**PROVIDED MATERIAL**
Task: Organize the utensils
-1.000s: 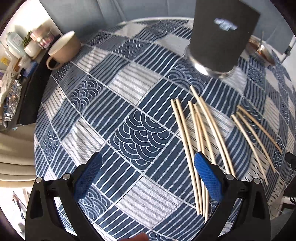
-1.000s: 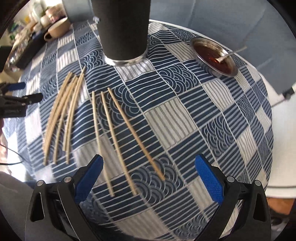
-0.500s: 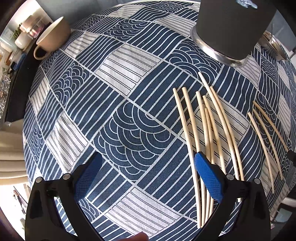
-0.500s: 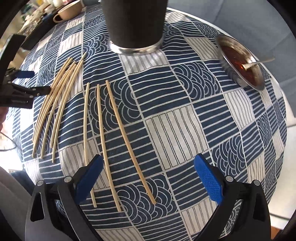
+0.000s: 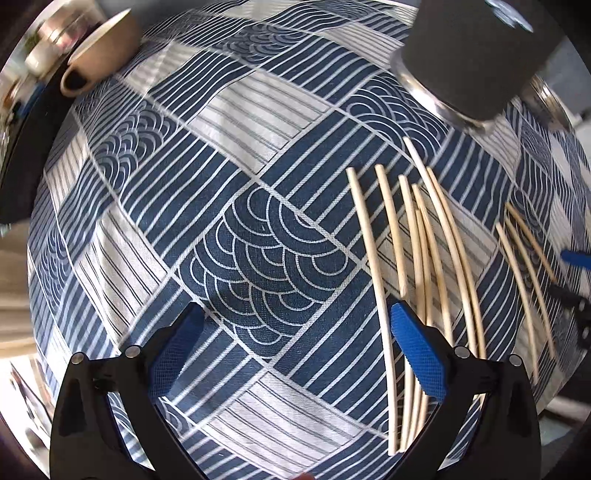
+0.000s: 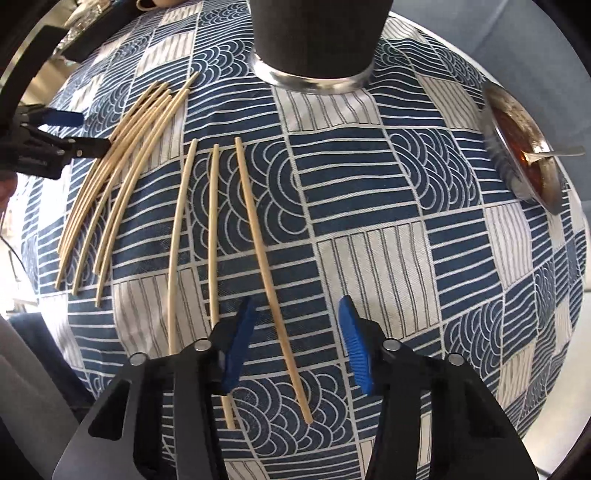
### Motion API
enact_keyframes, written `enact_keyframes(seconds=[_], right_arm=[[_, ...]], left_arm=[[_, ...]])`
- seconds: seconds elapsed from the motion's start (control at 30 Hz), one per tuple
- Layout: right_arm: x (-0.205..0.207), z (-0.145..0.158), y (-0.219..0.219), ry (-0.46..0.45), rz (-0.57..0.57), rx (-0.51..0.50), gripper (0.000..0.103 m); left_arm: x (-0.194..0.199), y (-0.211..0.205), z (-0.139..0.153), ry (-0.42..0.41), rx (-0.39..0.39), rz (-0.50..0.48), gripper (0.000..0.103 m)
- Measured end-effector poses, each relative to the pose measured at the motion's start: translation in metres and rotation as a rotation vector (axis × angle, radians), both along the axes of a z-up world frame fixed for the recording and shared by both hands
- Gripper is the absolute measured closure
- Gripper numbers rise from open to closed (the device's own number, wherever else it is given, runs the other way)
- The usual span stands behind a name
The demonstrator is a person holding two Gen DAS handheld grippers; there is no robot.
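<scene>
Both wrist cameras look steeply down, close over the tablecloth, sharing the chopsticks.

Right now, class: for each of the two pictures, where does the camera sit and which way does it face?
Left wrist: on the left gripper, facing down at cloth and the chopstick bundle; own open fingers show.
Right wrist: on the right gripper, facing down; jaws closing around one chopstick, not yet pressing.
Shared: the bundle, black holder.
</scene>
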State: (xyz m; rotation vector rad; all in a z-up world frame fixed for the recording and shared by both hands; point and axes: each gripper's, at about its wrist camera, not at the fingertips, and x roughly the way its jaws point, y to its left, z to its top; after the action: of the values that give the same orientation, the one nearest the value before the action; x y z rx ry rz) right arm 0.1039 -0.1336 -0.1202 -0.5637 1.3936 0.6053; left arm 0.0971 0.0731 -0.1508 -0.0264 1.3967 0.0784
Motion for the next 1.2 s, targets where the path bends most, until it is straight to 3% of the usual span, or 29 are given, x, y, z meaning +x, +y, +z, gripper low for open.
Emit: enact_keyframes(seconds=[0.13,0.23,0.47,0.6,0.73,0.83,1.0,1.2], right_arm=[[0.003,-0.005,0.006,0.025,0.010,0.015,0.063],[0.005,-0.009,0.009,0.040,0.024,0.002,0.065],[0.006,-0.012,0.001,0.081,0.071,-0.035,0.089],[0.007,-0.016,-0.004,0.082,0.033,-0.043,0.096],[0.004,-0.017,-0.009,0.092,-0.005,-0.034,0.098],[0.005,-0.016,-0.022,0.171,-0.101,0.052,0.098],[0.002,-0.007,-0.034,0.216,-0.205,0.188,0.098],[-0.010,0.030,-0.030,0.198,-0.213,0.361,0.098]], left_arm=[[-0.001,0.003,-0.001,0.020,-0.021,-0.004,0.008],[-0.006,0.004,0.003,0.022,-0.022,-0.061,0.022],[-0.021,0.007,0.014,0.060,-0.038,-0.153,0.077],[-0.027,0.025,0.012,0.090,-0.074,-0.138,0.096],[-0.036,0.039,0.012,0.118,-0.101,-0.142,0.098],[-0.051,0.046,0.017,0.114,-0.075,-0.148,0.098],[-0.071,0.043,0.023,0.103,-0.080,-0.134,0.098],[-0.090,0.031,0.065,0.029,-0.113,-0.104,0.098]])
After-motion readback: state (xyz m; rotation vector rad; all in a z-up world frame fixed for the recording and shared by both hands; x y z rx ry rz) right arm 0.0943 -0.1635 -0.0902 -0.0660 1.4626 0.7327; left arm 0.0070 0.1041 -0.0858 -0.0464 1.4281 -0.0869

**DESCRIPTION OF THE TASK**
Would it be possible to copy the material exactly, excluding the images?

**SOLUTION TO THE EXERCISE**
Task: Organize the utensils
-1.000s: 
-1.000s: 
-0.500s: 
-0.500s: 
+0.000s: 
+0.000s: 
### Motion API
enact_keyframes, written `enact_keyframes(seconds=[_], right_arm=[[_, ...]], left_arm=[[_, ...]])`
- seconds: seconds elapsed from the motion's start (control at 30 Hz), one per tuple
- Layout: right_arm: x (-0.205..0.207), z (-0.145..0.158), y (-0.219..0.219), ry (-0.46..0.45), rz (-0.57..0.57), rx (-0.51..0.50), gripper (0.000..0.103 m); left_arm: x (-0.194..0.199), y (-0.211..0.205), z (-0.139..0.153), ry (-0.42..0.41), rx (-0.39..0.39), rz (-0.50..0.48), gripper (0.000..0.103 m)
- Measured end-effector poses, each relative to the pose measured at the motion's start: translation in metres and rotation as a rotation vector (axis × angle, radians), both along the axes of a z-up world frame fixed for the recording and shared by both hands
- Gripper is the absolute measured closure
- Gripper numbers rise from open to closed (the device's own number, wherever else it is given, runs the other way)
- The usual span stands behind a name
The demonstrator is a person holding two Gen DAS handheld grippers; there is no robot.
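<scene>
Both wrist cameras look steeply down, close over the tablecloth, sharing the chopsticks.

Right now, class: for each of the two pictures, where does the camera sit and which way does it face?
Left wrist: on the left gripper, facing down at cloth and the chopstick bundle; own open fingers show.
Right wrist: on the right gripper, facing down; jaws closing around one chopstick, not yet pressing.
Shared: the bundle, black holder.
</scene>
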State: (xyz m; rotation vector rad; all in a z-up world frame fixed for the recording and shared by both hands; point and axes: each gripper's, at about its wrist camera, not at the fingertips, and x roughly the way its jaws point, y to its left, z to its top; after the action: of the values that give the same orientation, the one nearest the value before the action; x y z rx ry rz) right arm 0.1039 -0.1336 -0.1202 -0.5637 1.3936 0.6053; left arm 0.0971 0.0731 -0.1508 -0.0264 1.3967 0.0784
Motion for the next 1.2 s, targets where the path bends most, until it is straight to 3% of the usual span, or 29 are given, x, y, z meaning +x, +y, +z, gripper low for open.
Emit: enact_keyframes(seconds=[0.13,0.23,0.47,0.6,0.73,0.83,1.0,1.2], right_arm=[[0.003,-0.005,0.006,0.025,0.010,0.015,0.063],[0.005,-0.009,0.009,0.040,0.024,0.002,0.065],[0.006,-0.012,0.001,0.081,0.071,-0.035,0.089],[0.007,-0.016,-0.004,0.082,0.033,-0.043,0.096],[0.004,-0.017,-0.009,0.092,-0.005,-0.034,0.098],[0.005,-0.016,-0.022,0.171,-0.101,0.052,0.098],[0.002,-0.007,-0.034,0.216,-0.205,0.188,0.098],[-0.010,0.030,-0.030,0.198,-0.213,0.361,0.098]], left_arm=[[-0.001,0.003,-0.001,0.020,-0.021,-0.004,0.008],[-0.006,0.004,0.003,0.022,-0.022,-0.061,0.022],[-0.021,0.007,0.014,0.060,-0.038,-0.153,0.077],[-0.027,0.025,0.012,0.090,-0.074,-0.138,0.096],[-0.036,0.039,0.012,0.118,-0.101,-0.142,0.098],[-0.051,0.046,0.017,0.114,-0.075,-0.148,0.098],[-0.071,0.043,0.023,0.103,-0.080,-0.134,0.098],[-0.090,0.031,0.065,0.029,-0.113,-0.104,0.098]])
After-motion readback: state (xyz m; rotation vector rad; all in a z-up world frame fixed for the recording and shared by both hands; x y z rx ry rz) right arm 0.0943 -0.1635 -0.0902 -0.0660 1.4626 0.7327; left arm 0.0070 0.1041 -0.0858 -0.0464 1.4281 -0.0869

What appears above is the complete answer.